:: What you have to do ::
Return only the lines running from the first line of the listing through the one with "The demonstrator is", unchanged.

:: Collected data ::
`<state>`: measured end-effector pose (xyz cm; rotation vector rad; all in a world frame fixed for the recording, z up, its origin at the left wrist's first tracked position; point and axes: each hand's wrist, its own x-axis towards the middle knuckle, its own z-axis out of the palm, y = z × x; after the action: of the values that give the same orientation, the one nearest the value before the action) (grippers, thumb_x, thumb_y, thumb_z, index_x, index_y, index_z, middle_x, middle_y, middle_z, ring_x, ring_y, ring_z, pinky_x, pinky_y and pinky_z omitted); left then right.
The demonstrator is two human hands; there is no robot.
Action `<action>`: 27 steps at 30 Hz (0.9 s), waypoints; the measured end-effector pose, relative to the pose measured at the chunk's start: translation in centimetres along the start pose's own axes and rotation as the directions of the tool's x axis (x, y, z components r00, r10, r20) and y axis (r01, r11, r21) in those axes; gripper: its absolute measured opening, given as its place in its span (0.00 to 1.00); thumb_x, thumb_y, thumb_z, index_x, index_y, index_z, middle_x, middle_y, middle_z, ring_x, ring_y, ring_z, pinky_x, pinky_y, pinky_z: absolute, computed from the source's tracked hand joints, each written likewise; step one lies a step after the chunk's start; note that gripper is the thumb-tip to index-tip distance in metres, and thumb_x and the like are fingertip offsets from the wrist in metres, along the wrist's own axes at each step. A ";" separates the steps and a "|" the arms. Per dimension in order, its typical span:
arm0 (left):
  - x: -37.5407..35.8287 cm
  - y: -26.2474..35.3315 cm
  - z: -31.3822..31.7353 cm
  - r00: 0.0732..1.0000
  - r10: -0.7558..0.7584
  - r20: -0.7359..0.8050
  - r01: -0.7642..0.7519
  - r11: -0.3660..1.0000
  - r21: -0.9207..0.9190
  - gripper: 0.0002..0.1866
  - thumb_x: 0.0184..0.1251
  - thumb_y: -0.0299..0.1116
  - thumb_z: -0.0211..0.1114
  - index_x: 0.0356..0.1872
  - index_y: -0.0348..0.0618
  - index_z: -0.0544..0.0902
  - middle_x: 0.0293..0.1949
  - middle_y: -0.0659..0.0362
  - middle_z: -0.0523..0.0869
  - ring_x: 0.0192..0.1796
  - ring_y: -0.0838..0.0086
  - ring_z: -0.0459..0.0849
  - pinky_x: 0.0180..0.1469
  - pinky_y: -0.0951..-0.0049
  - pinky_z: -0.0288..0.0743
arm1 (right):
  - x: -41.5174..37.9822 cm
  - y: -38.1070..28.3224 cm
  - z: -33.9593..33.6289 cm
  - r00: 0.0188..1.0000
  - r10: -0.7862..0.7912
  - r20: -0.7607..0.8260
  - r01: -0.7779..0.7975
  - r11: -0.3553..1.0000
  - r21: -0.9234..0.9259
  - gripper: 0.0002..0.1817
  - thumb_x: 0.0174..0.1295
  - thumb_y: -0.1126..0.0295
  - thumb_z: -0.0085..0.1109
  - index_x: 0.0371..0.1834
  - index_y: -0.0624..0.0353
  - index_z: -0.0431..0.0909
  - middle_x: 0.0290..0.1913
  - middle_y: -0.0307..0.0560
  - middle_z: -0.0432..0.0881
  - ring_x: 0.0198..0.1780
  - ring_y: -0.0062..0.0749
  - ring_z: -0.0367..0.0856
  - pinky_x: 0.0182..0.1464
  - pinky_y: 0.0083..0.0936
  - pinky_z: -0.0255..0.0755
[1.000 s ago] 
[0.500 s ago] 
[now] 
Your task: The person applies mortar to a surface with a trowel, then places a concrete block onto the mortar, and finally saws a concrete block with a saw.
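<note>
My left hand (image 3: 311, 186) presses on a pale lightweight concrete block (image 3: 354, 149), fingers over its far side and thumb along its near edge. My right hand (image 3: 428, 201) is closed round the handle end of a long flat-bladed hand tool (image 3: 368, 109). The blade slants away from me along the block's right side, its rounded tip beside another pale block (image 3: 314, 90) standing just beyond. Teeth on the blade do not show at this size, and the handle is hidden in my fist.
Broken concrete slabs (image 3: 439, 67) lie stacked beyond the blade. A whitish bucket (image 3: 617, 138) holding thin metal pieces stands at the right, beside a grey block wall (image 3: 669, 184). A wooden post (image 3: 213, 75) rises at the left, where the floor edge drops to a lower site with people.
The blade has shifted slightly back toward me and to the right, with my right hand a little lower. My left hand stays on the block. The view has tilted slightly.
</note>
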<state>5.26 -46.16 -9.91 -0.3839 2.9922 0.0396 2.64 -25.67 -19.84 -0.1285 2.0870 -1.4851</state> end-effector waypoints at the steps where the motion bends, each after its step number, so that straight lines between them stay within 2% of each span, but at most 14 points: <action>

:: Response for this exercise ::
`<state>`: measured end-effector pose (xyz cm; rotation vector rad; all in a world frame fixed for the recording, z up, its origin at the left wrist's first tracked position; point and axes: each hand's wrist, its own x-axis towards the middle knuckle, its own z-axis out of the palm, y = z × x; after the action: of the values that give the same orientation, the one nearest the value before the action) (grippers, thumb_x, thumb_y, thumb_z, index_x, index_y, index_z, middle_x, middle_y, middle_z, ring_x, ring_y, ring_z, pinky_x, pinky_y and pinky_z omitted); left then right.
The demonstrator is two human hands; there is no robot.

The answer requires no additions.